The CategoricalArray still considers "Old" as a possible level even if it is unused now. This is necessary to allow efficiently accessing the levels and setting values of elements in the array: indeed, dropping unused levels requires iterating over every element in the array, which is expensive. This property can also be useful to keep track of possible levels, even if they do not occur in practice.

To get rid of the "Old" group, just call the droplevels! function:

julia> levels(x)
3-element Vector{String}:
 "Young"
 "Middle"
 "Old"

julia> droplevels!(x)
4-element CategoricalArray{String,1,UInt32}:
 "Young"
 "Young"
 "Middle"
 "Young"

julia> levels(x)
2-element Vector{String}:
 "Young"
 "Middle"

Another solution would have been to call levels!(x, ["Young", "Middle"]) manually. This command is safe too, since it will raise an error when trying to remove levels that are currently used:

julia> levels!(x, ["Young", "Midle"])
ERROR: ArgumentError: cannot remove level "Middle" as it is used at position 3. Change the array element type to Union{String, Missing} using convert if you want to transform some levels to missing values.
[...]

Note that entries in the x array cannot be treated as strings. Instead, they need to be converted to strings using String(x[i]):

julia> lowercase(String(x[3]))
"middle"

julia> replace(String(x[3]), 'M'=>'R')
"Riddle"

Note that the call to String does not reduce performance compared with working with a Vector{String} as it simply returns the string object which is stored by the pool.

Integer codes giving the index of each value in the levels can be obtained using the levelcode function:

julia> levelcode(x[1])
1

julia> levelcode.(x)
4-element Vector{Int64}:
 1
 1
 2
 1

Handling Missing Values

The examples above assumed that the data contained no missing values. This is generally not the case for real data. This is where CategoricalArray{Union{T, Missing}} comes into play. It is essentially the categorical-data equivalent of Array{Union{T, Missing}}. It behaves exactly as CategoricalArray{T}, except that when indexed it returns either a CategoricalValue{T} object or missing if the value is missing. See the Julia manual for more information on the Missing type.

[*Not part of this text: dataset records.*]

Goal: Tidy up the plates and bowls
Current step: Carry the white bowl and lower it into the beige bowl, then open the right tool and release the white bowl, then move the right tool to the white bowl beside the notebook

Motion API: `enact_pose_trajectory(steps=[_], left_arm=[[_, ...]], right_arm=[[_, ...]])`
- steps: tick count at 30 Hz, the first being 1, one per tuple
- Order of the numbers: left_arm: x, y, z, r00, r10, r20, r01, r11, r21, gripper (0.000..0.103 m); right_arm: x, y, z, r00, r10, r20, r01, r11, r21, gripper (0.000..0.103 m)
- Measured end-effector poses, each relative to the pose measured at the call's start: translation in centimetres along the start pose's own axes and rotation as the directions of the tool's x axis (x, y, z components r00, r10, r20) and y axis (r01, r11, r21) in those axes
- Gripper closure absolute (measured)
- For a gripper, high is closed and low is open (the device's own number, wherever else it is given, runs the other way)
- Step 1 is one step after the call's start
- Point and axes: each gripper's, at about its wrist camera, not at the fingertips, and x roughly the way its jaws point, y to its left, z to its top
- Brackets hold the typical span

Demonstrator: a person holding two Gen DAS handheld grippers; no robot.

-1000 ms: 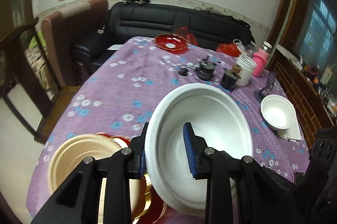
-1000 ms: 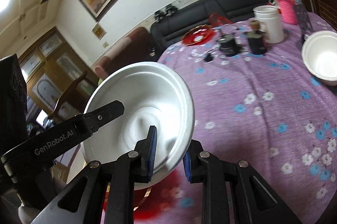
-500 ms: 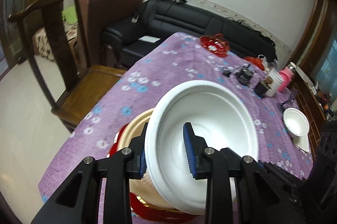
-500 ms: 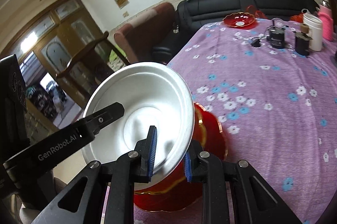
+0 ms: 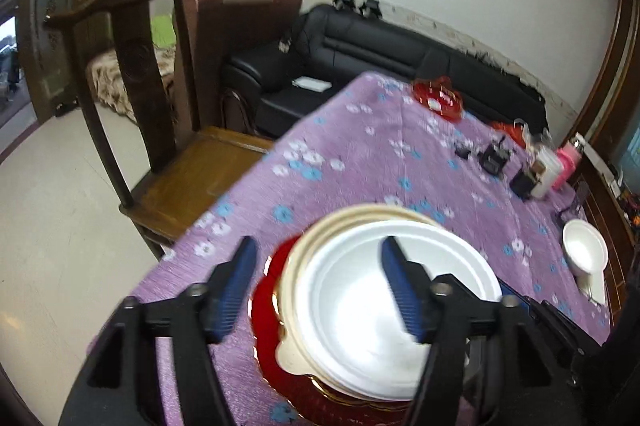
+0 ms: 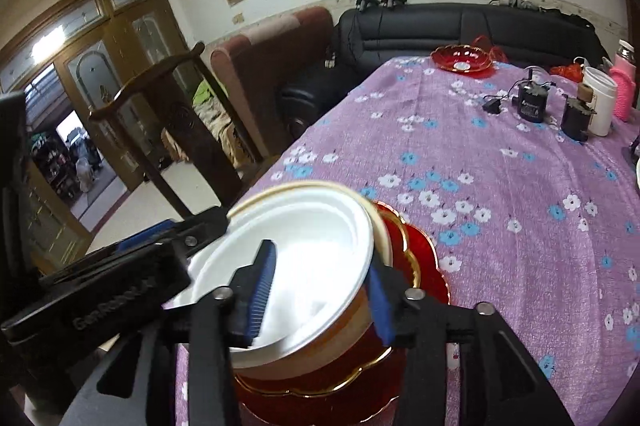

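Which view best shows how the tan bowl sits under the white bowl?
The right wrist view: it shows the tan bowl's side wall below the white bowl, on the red plate. The left wrist view looks down, so only the tan rim shows as a crescent around the white bowl.

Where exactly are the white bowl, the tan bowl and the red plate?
white bowl [image 5: 360,310], left wrist view, inner bottom.
tan bowl [image 6: 320,350], right wrist view, outer wall.
red plate [image 6: 430,258], right wrist view, scalloped rim.
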Motion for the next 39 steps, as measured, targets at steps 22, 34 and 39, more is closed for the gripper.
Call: enact_pose_trajectory(steps=[22,34,39], left_arm=[[-6.1,-7.1,-1.0,0.970,0.087,0.225,-0.135,0.969,0.205,0.016],[-5.6,-14.5,-2.6,0.979,0.049,0.197,-0.115,0.933,0.341,0.015],[-4.8,-18.1,-3.8,0.983,0.031,0.180,-0.103,0.906,0.410,0.015]], right_arm=[[-5.1,-5.5,0.0,0.995,-0.023,0.098,0.010,0.992,0.124,0.043],[-8.2,-13.1,-1.0,0.989,-0.071,0.126,0.038,0.967,0.251,0.041],[-9.6,-16.9,-1.8,0.986,-0.105,0.129,0.061,0.949,0.308,0.041]])
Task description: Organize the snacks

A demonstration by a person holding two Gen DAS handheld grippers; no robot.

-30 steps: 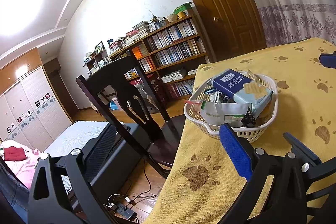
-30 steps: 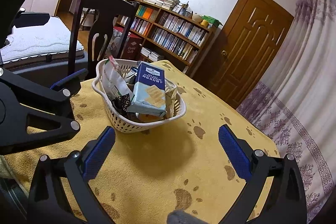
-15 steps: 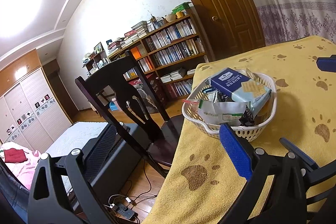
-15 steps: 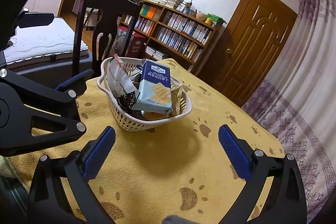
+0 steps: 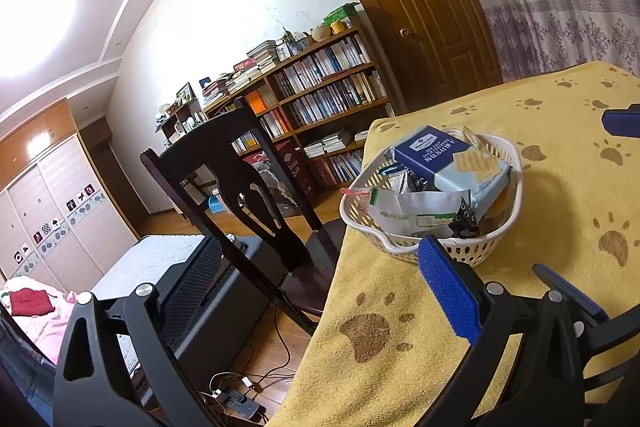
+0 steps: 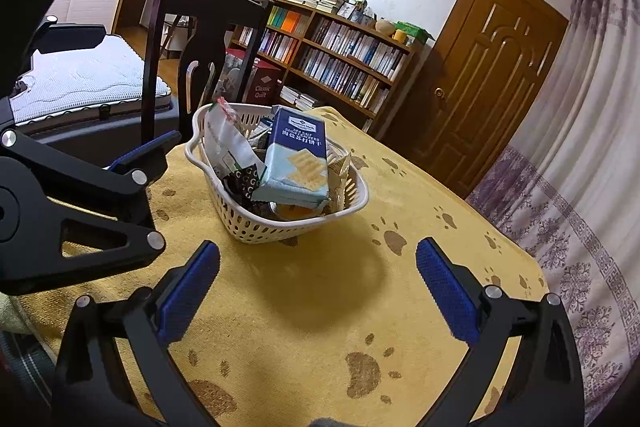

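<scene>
- Over the last second the right gripper point(image 6: 318, 291) has drawn closer to the white plastic basket point(image 6: 352, 205): in the right wrist view the basket now sits larger and a little more centred between the two blue pads than it did a second ago.
- The left gripper point(image 5: 280, 311) has hardly shifted; the basket point(image 5: 516, 179) has only slid slightly up and to the right in its view.
- Both tools are spread wide and carry nothing. The right one shows both blue pads point(image 6: 446, 293) well apart over bare cloth; the left shows one blue pad point(image 5: 448, 291) and a far-off black finger, with a broad gap between.
- The snacks are already piled in the basket, which stands on the yellow paw-print tablecloth point(image 6: 320, 307) near the table edge by the dark wooden chair point(image 5: 240, 195).
- A blue-and-pale cracker box point(image 6: 298, 157) lies on top, tilted; a white pouch point(image 6: 228, 143) leans at the chair side, with a small dark packet point(image 6: 240, 183) below it.
- I see no loose snack on the cloth, so the task looks either barely begun or close to done; I cannot tell which.
- My reading is that the approach means the right tool is heading for the basket or the cracker box, which sits highest and is the easiest grab.
- The basket is crowded, so neighbours may be dragged along.
</scene>
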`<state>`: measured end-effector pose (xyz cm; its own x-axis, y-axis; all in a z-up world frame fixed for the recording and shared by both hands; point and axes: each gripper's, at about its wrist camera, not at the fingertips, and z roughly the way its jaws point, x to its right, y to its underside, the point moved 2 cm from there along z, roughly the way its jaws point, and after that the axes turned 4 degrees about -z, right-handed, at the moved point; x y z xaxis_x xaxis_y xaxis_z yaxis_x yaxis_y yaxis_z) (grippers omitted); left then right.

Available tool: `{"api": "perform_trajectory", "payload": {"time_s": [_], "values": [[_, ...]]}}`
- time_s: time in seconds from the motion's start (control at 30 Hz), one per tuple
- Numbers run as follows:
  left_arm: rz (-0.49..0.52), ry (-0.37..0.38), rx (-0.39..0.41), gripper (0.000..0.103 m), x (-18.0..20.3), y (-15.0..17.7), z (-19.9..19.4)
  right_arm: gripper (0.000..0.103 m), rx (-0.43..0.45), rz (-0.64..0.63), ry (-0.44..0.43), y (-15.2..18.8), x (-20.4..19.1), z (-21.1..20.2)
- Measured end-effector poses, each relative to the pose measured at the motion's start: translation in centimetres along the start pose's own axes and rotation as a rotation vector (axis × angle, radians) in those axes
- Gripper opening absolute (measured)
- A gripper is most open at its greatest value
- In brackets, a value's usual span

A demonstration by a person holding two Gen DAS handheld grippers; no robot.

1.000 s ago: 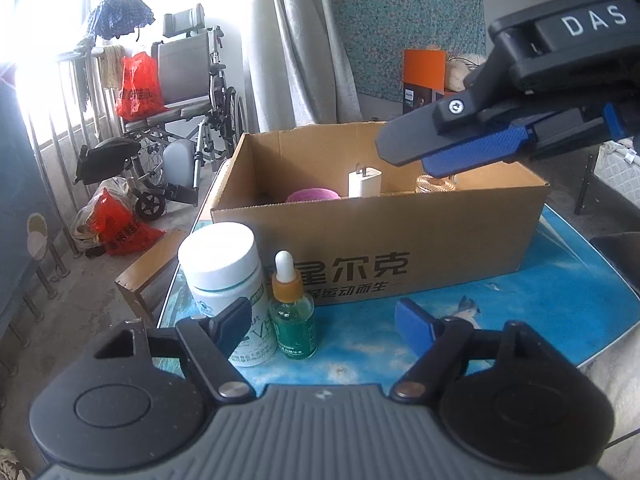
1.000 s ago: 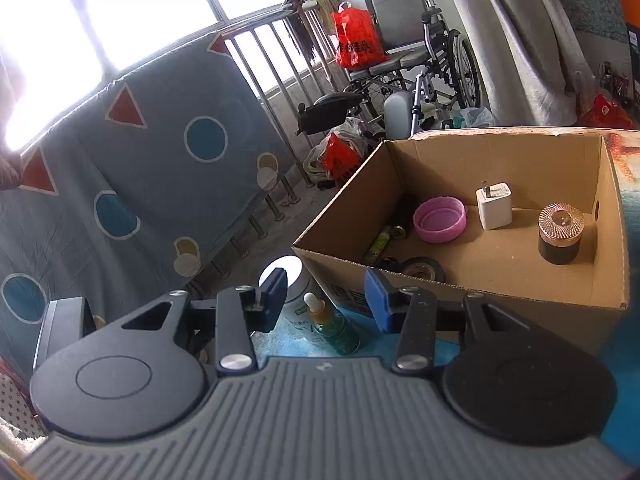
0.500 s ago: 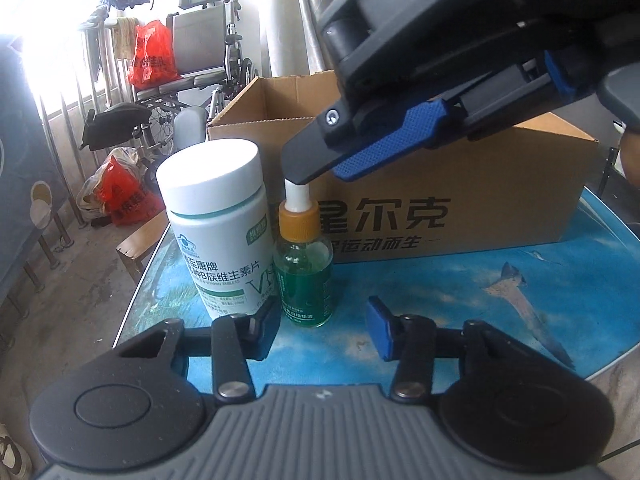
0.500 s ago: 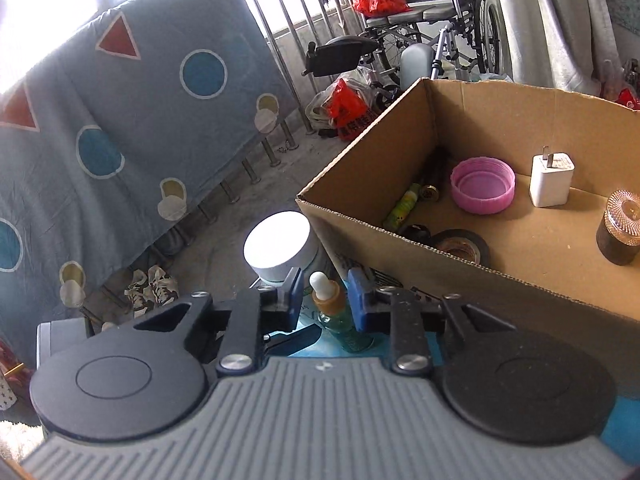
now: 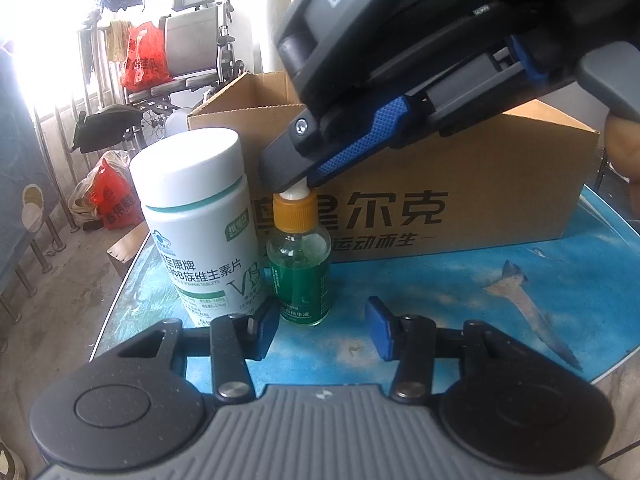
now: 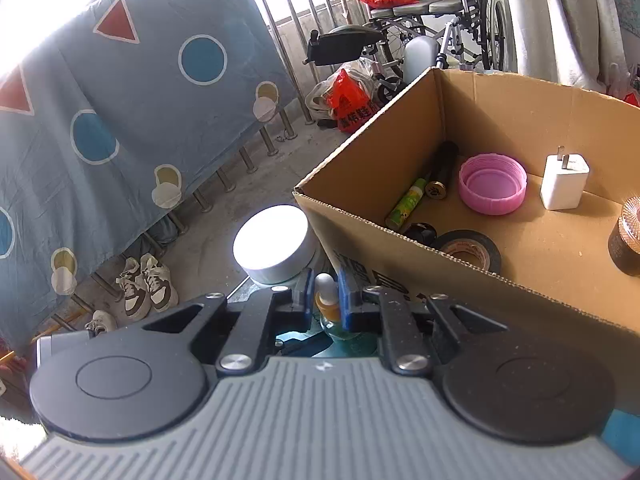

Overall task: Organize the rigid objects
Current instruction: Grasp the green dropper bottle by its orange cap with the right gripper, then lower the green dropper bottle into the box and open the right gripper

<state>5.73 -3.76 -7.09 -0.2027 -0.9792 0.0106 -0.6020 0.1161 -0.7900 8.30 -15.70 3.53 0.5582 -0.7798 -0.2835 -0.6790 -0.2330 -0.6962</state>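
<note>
Right gripper [image 6: 325, 294] fingers apparently clamp the dropper bottle [image 5: 299, 264] top

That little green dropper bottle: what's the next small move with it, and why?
Probably lift it straight up. The right gripper is shut on the dropper bottle at its white bulb, yet the bottle stands on the table beside the white jar. It must clear the box wall to go in.

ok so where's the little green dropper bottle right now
In the left wrist view the dropper bottle stands on the blue table, between the white vitamin bottle and the cardboard box, its tip inside the right gripper.
</note>
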Motion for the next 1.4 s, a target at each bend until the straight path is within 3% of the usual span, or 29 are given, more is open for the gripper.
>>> {"api": "perform_trajectory", "payload": {"time_s": [0.33,0.53,0.73,0.93,1.2,1.4], "values": [[0.072,0.109,0.003,0.048,1.8,0.0,0.3,0.011,-0.011,0.037,0.079,1.4,1.9,-2.8],[0.094,0.080,0.005,0.047,2.7,-0.5,0.8,0.011,-0.005,0.089,0.100,2.3,3.6,-4.0],[0.080,0.042,-0.003,0.034,2.3,-1.2,2.1,0.011,0.006,0.094,0.099,2.3,3.9,-4.0],[0.065,0.035,-0.009,0.033,2.4,-1.2,2.1,0.011,0.017,0.087,0.095,1.9,4.0,-3.6],[0.075,0.042,0.024,0.033,3.1,-1.6,-0.8,0.011,0.041,0.088,0.078,2.2,3.2,-5.6],[0.054,0.023,0.101,0.033,3.5,-5.3,-5.0,0.011,0.142,0.028,0.049,0.7,0.9,-10.4]]}}
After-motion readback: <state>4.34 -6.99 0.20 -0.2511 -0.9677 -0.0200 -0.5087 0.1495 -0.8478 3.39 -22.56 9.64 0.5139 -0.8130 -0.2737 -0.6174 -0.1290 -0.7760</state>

Let's adapt the example developed above to support missing values. Since there are no missing values in the input vector, we need to specify that the array should be able to hold either a String or missing:

julia> y = CategoricalArray{Union{Missing, String}}(["Old", "Young", "Middle", "Young"], ordered=true)
4-element CategoricalArray{Union{Missing, String},1,UInt32}:
 "Old"
 "Young"
 "Middle"
 "Young"

Levels still need to be reordered manually:

julia> levels(y)
3-element Vector{String}:
 "Middle"
 "Old"
 "Young"

julia> levels!(y, ["Young", "Middle", "Old"])
4-element CategoricalArray{Union{Missing, String},1,UInt32}:
 "Old"
 "Young"
 "Middle"
 "Young"

At this point, indexing into the array gives exactly the same result

julia> y[1]
CategoricalValue{String, UInt32} "Old" (3/3)

Missing values can be introduced either manually, or by restricting the set of possible levels. Let us imagine this time that we actually do not know the age of the first individual. We can set it to a missing value this way:

julia> y[1] = missing
missing

julia> y
4-element CategoricalArray{Union{Missing, String},1,UInt32}:
 missing
 "Young"
 "Middle"
 "Young"

julia> y[1]
missing

It is also possible to transform all values belonging to some levels into missing values, which gives the same result as above in the present case since we have only one individual in the "Old" group. Let's first restore the original value for the first element, and then set it to missing again using the allowmissing argument to levels!:

julia> y[1] = "Old"
"Old"

julia> y
4-element CategoricalArray{Union{Missing, String},1,UInt32}:
 "Old"
 "Young"
 "Middle"
 "Young"

julia> levels!(y, ["Young", "Middle"]; allowmissing=true)
4-element CategoricalArray{Union{Missing, String},1,UInt32}:
 missing
 "Young"
 "Middle"
 "Young"

Conversely, all missing values can be turned into a "normal" value using replace (or recode, whose syntax is identical for this operation):

julia> replace(y, missing => "missing value")
4-element CategoricalArray{String,1,UInt32}:
 "missing value"
 "Young"
 "Middle"
 "Young"

Note that the returned array no longer allows for missing values (which is usually what is expected). This syntax works for array types other than CategoricalArray.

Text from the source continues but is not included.